YOUR GOAL:
Reproduce the data exactly, leaving nothing out.

THE DATA:
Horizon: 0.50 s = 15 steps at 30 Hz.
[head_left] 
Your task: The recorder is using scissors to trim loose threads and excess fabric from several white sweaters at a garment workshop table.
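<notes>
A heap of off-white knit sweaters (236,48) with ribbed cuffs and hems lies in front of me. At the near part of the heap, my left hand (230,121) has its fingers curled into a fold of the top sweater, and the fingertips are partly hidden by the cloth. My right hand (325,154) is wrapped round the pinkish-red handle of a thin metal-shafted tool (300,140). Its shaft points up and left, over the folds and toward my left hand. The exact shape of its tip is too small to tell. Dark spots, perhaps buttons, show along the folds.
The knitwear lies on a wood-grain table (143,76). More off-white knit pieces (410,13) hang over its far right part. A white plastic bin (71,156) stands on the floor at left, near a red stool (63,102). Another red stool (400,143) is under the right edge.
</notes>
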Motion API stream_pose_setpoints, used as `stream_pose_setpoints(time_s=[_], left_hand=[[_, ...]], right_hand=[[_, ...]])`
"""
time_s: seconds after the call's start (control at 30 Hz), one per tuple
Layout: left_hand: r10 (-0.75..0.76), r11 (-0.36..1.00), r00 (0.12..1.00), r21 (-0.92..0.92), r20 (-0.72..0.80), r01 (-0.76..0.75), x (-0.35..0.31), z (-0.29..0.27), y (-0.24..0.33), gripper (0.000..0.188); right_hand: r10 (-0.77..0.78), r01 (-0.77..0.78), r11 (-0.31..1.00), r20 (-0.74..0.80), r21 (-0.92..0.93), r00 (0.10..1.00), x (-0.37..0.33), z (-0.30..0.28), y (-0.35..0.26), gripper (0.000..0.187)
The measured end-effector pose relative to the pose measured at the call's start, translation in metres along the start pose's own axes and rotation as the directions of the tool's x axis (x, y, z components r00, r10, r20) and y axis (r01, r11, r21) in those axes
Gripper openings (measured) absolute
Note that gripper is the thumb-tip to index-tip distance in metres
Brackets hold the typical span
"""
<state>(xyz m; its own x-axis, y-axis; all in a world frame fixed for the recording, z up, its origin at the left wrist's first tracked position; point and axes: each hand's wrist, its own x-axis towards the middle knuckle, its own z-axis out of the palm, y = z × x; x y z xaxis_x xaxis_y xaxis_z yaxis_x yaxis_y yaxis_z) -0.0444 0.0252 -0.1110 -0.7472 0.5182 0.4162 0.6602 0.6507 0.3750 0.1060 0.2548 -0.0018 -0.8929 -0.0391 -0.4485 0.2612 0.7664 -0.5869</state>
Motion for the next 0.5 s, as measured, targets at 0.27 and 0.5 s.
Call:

RESPONSE TO THE EXERCISE:
Horizon: 0.50 s = 15 steps at 30 Hz.
[head_left] 
Your task: The recorder is using scissors to trim loose threads and excess fabric from several white sweaters at a garment workshop table.
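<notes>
A heap of off-white knit sweaters (236,48) with ribbed cuffs and hems lies in front of me. At the near part of the heap, my left hand (230,121) has its fingers curled into a fold of the top sweater, and the fingertips are partly hidden by the cloth. My right hand (325,154) is wrapped round the pinkish-red handle of a thin metal-shafted tool (300,140). Its shaft points up and left, over the folds and toward my left hand. The exact shape of its tip is too small to tell. Dark spots, perhaps buttons, show along the folds.
The knitwear lies on a wood-grain table (143,76). More off-white knit pieces (410,13) hang over its far right part. A white plastic bin (71,156) stands on the floor at left, near a red stool (63,102). Another red stool (400,143) is under the right edge.
</notes>
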Motion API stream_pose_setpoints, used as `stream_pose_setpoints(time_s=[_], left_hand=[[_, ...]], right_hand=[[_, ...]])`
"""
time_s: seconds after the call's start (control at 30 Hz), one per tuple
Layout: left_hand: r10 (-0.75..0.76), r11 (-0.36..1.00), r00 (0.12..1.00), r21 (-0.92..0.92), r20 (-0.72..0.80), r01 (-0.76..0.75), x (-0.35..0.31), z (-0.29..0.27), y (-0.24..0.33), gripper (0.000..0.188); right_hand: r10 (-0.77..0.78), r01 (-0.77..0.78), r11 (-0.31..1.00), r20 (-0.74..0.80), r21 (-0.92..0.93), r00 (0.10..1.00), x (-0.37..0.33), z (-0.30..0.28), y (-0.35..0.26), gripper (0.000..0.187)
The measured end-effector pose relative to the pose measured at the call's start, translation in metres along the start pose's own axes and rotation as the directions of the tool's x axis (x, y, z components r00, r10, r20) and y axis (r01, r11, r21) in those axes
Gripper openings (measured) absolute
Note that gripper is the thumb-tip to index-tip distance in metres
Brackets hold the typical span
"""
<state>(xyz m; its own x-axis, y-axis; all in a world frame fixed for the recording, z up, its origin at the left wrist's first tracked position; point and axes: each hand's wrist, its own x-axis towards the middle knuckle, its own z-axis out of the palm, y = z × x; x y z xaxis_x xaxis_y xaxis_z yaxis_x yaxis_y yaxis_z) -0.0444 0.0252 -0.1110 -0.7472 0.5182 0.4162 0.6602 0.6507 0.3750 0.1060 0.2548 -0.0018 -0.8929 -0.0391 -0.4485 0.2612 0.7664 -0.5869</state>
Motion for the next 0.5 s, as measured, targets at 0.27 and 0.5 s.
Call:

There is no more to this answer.